### YOUR INSTRUCTIONS:
Across the records that follow, how many lines contain the string "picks"? Answer with the number only.

### GIVEN RECORDS:
*** Block opens ***

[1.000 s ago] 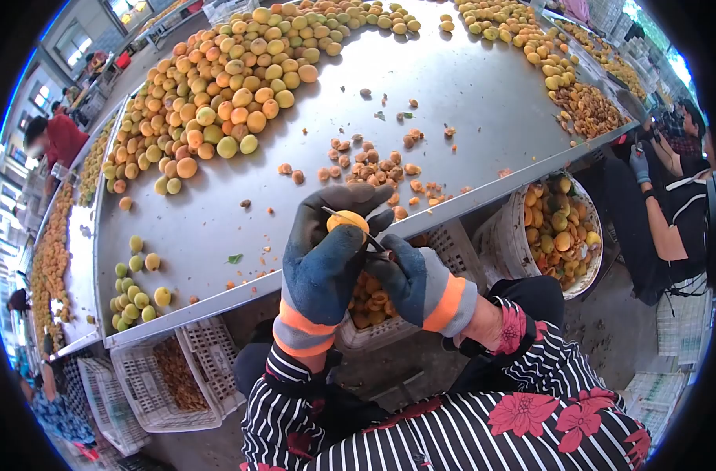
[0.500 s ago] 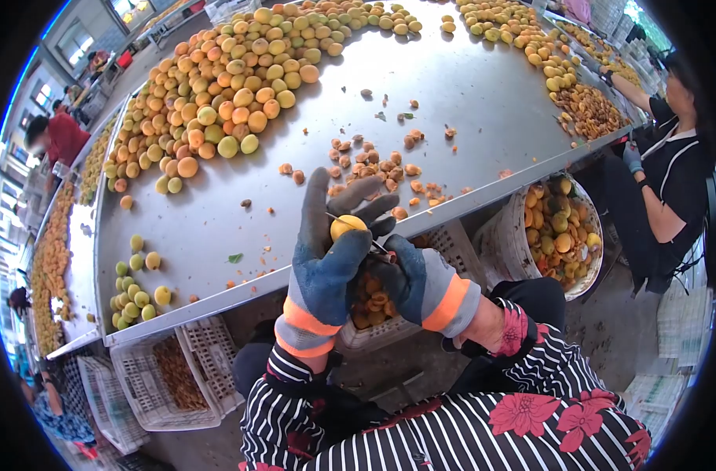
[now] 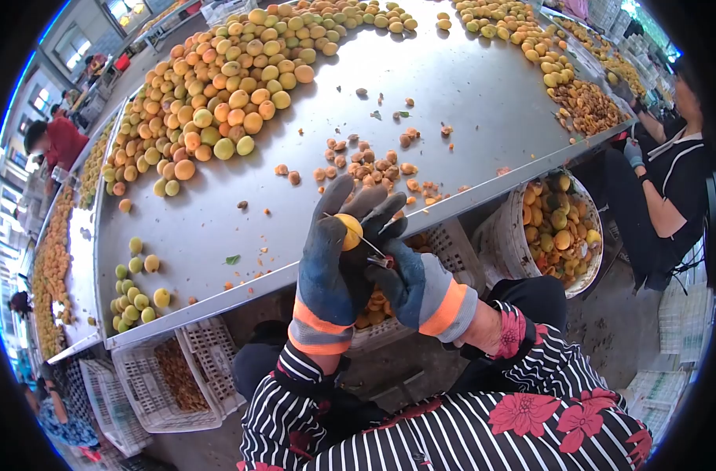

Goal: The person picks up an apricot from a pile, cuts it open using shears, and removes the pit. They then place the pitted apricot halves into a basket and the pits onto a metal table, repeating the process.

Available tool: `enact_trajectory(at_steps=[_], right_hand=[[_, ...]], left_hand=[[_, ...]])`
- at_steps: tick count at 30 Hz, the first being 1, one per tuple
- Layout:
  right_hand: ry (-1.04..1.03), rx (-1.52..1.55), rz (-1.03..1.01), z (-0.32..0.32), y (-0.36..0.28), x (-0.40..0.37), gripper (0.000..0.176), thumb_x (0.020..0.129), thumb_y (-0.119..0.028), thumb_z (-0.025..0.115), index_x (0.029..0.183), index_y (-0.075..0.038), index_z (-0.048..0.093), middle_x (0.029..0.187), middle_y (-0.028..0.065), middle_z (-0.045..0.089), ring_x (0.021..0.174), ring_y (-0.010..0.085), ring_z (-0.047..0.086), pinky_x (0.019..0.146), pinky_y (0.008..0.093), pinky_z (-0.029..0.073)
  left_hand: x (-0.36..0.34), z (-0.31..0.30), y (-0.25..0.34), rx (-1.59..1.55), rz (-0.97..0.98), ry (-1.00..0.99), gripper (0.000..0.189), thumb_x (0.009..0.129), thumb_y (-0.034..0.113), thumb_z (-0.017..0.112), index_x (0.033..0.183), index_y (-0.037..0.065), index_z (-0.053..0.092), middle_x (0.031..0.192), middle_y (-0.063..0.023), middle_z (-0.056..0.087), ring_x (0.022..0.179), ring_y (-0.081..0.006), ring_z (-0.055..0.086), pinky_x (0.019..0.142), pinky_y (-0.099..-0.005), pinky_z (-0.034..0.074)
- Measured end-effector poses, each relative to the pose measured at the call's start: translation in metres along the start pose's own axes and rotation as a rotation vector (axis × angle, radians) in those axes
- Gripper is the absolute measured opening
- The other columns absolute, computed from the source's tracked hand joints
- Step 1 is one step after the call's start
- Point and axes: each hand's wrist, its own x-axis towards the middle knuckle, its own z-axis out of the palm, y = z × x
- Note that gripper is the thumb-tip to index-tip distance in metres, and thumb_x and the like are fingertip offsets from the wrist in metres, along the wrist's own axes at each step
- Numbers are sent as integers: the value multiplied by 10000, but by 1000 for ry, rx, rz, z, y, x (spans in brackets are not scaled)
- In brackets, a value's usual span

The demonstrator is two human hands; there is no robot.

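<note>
My left hand (image 3: 330, 251), in a blue-grey work glove with an orange band, holds a yellow apricot (image 3: 348, 233) between thumb and fingers. The other fingers point up and spread behind the fruit. In my right hand (image 3: 409, 284), gloved alike, a small knife (image 3: 376, 250) is gripped; its thin metal blade reaches to the apricot and its reddish handle is mostly hidden. Just beyond my hands, brown apricot pits (image 3: 371, 167) with bits of flesh lie on the metal table (image 3: 444, 86).
A large heap of apricots (image 3: 240, 86) covers the table's far left, with greener ones (image 3: 130, 298) nearer. Below the edge stand a white bucket of apricot pieces (image 3: 558, 231), a crate (image 3: 150, 385) at left and another crate (image 3: 452, 247) under my hands. A co-worker (image 3: 664, 180) sits at right.
The apricot has turned in my left hand, whose fingers have opened out a little. My right hand has drawn slightly down and away, so more of the blade shows.
</note>
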Motion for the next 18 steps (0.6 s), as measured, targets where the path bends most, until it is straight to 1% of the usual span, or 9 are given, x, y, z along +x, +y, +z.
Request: enact_trajectory(at_steps=[1,2,5,6,9,12,15,18], right_hand=[[-6,8,15,0,0,0,348,968,-159,558,1275,-4,506,876,205,691,830,389,687,644,381,526],[-13,17,30,0,0,-1,357,969,-161,557,1286,-6,502,882,204,693,833,389,687,647,381,528],[-31,17,25,-1,4,0,379,973,-177,553,1310,-15,493,899,205,696,845,394,684,660,389,535],[-36,14,14,-1,6,0,385,974,-183,552,1317,-19,490,905,206,696,849,396,683,665,393,537],[-34,-15,21,-2,5,2,375,979,-202,540,1305,-23,497,929,207,696,865,399,679,685,411,543],[-44,-70,44,-4,4,3,371,971,-201,544,1297,-29,503,917,209,695,843,408,675,677,430,543],[-40,-174,11,-7,2,3,366,961,-197,552,1284,-30,511,885,216,690,815,421,668,657,443,537],[16,-199,-17,-6,3,3,331,932,-273,596,1176,-58,534,780,210,668,702,436,638,572,495,488]], left_hand=[[0,1,3,26,-22,20,666,897,236,624,1455,27,327,1272,-181,569,1257,-351,527,1074,-492,410],[1,4,8,11,-28,27,720,871,172,633,1486,24,287,1220,-162,585,1184,-332,575,1032,-470,445],[4,-7,13,258,58,-51,775,835,78,627,1511,32,250,1171,-149,597,1092,-297,615,989,-439,478],[3,-3,16,316,32,-27,836,802,-3,608,1532,45,204,1146,-144,602,1029,-261,629,940,-400,511],[2,-5,16,397,55,-27,858,808,-22,597,1544,60,163,1114,-135,606,990,-249,636,904,-385,527],[3,-7,15,442,76,-42,883,815,-18,606,1551,67,125,1049,-119,596,950,-215,627,859,-362,539],[1,-3,16,590,88,15,902,819,-19,625,1551,62,105,991,-103,575,913,-173,611,825,-329,541],[1,2,19,631,78,103,921,821,-21,645,1548,51,84,971,-91,563,877,-139,599,795,-299,540]])
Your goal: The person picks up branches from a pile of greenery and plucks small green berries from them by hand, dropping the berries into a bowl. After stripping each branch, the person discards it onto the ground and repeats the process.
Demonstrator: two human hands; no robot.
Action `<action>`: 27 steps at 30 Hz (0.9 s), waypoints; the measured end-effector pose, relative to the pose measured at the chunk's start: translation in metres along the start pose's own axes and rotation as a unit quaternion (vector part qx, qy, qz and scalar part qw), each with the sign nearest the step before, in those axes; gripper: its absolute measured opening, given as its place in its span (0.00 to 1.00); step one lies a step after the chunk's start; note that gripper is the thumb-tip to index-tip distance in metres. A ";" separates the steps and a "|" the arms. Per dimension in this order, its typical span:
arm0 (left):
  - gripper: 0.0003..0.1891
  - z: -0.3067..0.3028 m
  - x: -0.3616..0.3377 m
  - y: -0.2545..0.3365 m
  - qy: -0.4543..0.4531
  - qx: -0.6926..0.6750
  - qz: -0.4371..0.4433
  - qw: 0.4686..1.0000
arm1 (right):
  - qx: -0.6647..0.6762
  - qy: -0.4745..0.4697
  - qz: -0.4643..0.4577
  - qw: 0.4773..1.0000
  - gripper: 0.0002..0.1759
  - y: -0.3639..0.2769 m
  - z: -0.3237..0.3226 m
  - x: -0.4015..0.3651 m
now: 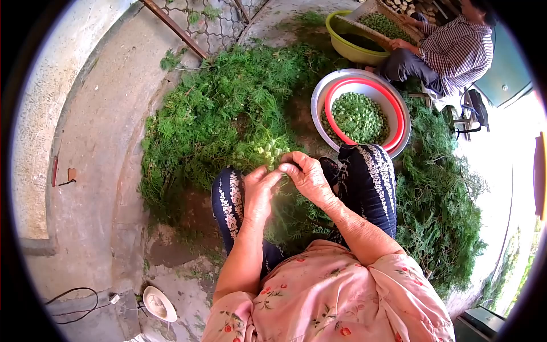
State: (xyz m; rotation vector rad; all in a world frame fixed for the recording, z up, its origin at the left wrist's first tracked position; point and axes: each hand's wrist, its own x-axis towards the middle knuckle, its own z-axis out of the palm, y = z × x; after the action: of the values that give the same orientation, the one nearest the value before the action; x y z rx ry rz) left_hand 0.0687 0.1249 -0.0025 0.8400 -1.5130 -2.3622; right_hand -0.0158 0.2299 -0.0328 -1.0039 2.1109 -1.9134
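A heap of feathery green plants (216, 108) is spreading over the ground in front of the seated person. Beyond it a co-worker (456, 48) is sitting by a yellow-green tub (347, 48). A steel basin (318, 97) is holding a red-rimmed bowl (364, 81) of green pods (356, 117) beside the right knee. Between the knees, the left hand (257, 196) and right hand (307, 176) are pinching a pale-podded sprig (270, 149) at the heap's near edge.
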 end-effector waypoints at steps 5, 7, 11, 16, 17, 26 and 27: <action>0.06 -0.002 0.003 -0.007 0.008 -0.032 -0.011 0.999 | 0.316 0.021 0.333 0.888 0.09 -0.012 -0.005 0.004; 0.06 -0.001 0.003 -0.005 0.015 -0.084 -0.013 0.996 | 0.392 0.007 0.338 0.856 0.09 -0.012 -0.007 0.005; 0.06 -0.003 0.005 -0.009 0.031 -0.109 -0.015 0.993 | 0.496 0.101 0.394 0.767 0.08 -0.005 -0.003 0.007; 0.06 -0.014 0.009 -0.019 0.027 -0.137 0.017 0.990 | 0.563 0.092 0.341 0.747 0.08 0.012 -0.027 0.011; 0.06 -0.013 0.009 -0.020 0.030 -0.129 0.031 0.991 | 0.552 0.076 0.335 0.760 0.09 0.008 -0.030 0.011; 0.05 0.000 0.007 -0.013 0.017 -0.083 0.059 0.995 | 0.389 -0.073 0.286 0.873 0.17 -0.024 -0.010 0.000; 0.05 0.001 0.007 -0.012 0.011 -0.066 0.060 0.996 | 0.392 -0.082 0.277 0.873 0.17 -0.024 -0.009 0.001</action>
State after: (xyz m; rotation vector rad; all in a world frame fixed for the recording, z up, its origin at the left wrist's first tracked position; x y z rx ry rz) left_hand 0.0642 0.1276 -0.0156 0.7210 -1.3425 -2.3287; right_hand -0.0119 0.2376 -0.0087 -0.3139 1.1262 -1.9632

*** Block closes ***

### REPLY:
2